- **How to complete this task**
Please repeat the entire listing verbatim and keep the pictures out.
((
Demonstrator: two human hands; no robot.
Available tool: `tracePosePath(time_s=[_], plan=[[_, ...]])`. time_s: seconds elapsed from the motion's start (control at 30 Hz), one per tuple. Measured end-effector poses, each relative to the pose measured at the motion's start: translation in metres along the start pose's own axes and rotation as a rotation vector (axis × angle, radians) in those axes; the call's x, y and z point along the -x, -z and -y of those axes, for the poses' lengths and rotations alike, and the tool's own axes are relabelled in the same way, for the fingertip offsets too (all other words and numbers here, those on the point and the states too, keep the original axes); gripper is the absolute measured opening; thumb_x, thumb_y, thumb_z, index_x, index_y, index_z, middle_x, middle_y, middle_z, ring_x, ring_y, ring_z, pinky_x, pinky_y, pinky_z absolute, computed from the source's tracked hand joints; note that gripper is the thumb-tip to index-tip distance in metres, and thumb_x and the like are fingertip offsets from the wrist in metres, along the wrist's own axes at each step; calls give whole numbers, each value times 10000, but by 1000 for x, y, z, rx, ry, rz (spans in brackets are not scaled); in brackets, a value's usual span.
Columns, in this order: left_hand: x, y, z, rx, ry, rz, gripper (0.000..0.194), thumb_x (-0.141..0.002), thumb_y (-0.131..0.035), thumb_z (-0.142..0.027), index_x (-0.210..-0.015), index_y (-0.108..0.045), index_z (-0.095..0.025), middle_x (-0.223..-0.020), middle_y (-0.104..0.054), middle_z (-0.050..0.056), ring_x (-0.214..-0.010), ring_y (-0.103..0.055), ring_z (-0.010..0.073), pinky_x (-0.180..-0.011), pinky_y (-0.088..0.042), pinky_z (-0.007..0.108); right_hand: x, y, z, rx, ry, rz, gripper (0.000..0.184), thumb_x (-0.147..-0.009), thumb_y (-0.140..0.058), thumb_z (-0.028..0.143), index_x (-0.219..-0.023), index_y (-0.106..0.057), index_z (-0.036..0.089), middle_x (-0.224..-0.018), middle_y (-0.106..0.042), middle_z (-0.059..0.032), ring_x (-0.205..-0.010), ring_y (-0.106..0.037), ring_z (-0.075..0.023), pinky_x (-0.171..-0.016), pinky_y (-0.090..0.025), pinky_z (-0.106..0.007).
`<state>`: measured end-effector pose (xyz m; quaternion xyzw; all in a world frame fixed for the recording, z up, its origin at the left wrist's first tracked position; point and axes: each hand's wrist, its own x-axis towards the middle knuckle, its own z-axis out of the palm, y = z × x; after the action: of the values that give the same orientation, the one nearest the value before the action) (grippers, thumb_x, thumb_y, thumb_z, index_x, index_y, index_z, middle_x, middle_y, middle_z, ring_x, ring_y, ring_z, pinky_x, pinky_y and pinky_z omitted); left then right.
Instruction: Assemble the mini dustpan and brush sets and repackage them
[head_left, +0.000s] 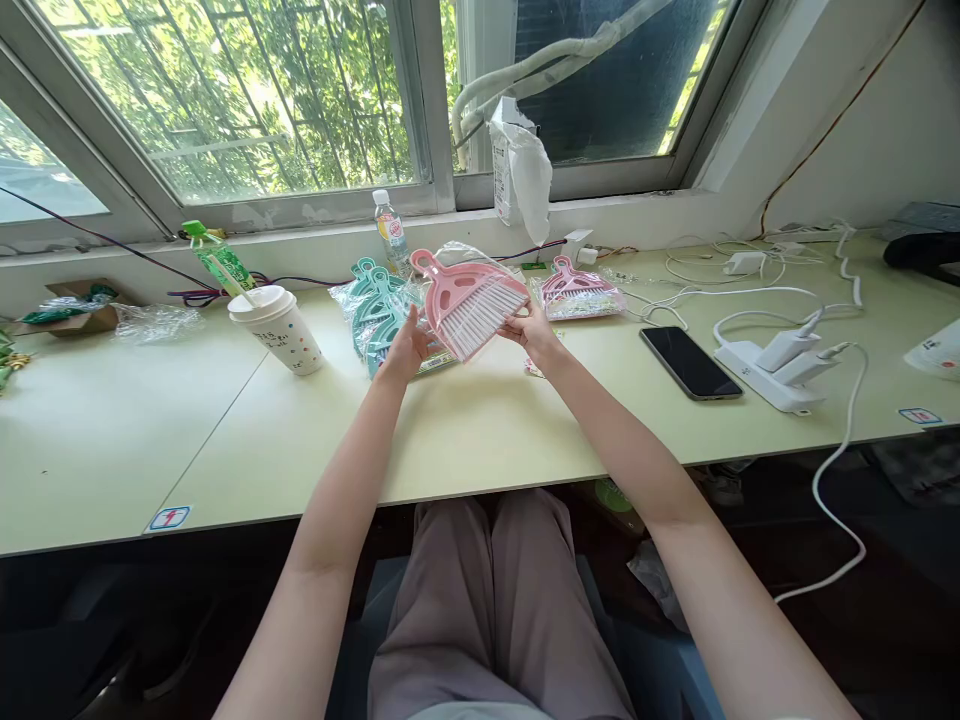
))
- **Result for this task**
Demonstrator: two human hands; no robot.
Available tool: `tracePosePath(time_s=[_], plan=[[_, ...]])`. time_s: seconds elapsed from the motion's start (control at 30 Hz), one per tuple. Measured end-effector poses, each relative to the pose measured at the motion's start: translation in metres along the start pose's own axes and rotation as a rotation vector (axis × angle, radians) in those axes; the call's x, y and z point along the -x, -z and -y of those axes, for the poses' lengths and rotations alike, and the tool's own axes are relabelled in the same way, for the fingertip offsets too (all other words and numbers here, those on the point and the states too, keep the original axes); gripper is the absolute measured opening; thumb_x, thumb_y, thumb_z, index_x, index_y, index_z, middle_x, middle_y, middle_z, ring_x, ring_y, ring_z, pinky_x, pinky_y, pinky_z absolute, computed from the source's tracked hand joints; note that gripper is the thumb-tip to index-tip distance in metres, and thumb_x and the like are fingertip offsets from the wrist in metres, along the wrist's own axes at each step; calls give whole numbers, each value times 10000, but by 1000 for x, y, z, rx, ry, rz (spans in brackets are not scaled); in brackets, a value's usual span.
Columns, in this order: left_hand: x, y, z, rx, ry, rz, gripper (0.000..0.194), thumb_x (-0.141..0.002), thumb_y (-0.131..0.035), thumb_z (-0.142..0.027), index_x (-0.210..-0.015), index_y (-0.108..0.045), index_z (-0.095..0.025), middle_x (-0.223..-0.020), middle_y (-0.104..0.054), middle_z (-0.050..0.056), ring_x (-0.214..-0.010), ring_y (-0.103..0.055), ring_z (-0.010..0.073), pinky_x (-0.180..-0.011), pinky_y (-0.088..0.042), pinky_z (-0.007..0.108); right_hand: x, y, z, rx, ry, rz, gripper (0.000..0.184), thumb_x (-0.147..-0.009), thumb_y (-0.140..0.058), thumb_z (-0.028..0.143), index_x (-0.219..-0.023), index_y (-0.106..0.057), index_z (-0.036..0.089), middle_x (-0.224..-0.018), middle_y (-0.106..0.042), middle_z (-0.059..0.032), ring_x (-0.205..-0.010), ring_y (-0.106..0.037), ring_z (-0.075..0.023), pinky_x (-0.171..-0.016), pinky_y (-0.090..0.025), pinky_z (-0.106..0.007).
`<state>`: measured end-effector pose (xyz m; quaternion xyzw; all in a world frame fixed for the recording, z up, its origin at the left wrist's first tracked position; point and axes: each hand's wrist, its own x-axis towards the middle knuckle, its own z-axis out of the palm, y = z × x; after the action: of the values that give the same orientation, the one nearest the value before the action) (grippers, thumb_x, thumb_y, thumb_z, index_x, index_y, index_z, middle_x, middle_y, middle_z, ring_x, ring_y, ring_z, pinky_x, pinky_y and pinky_z omitted); left then right.
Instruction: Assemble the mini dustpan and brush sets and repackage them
[head_left, +0.000s] 

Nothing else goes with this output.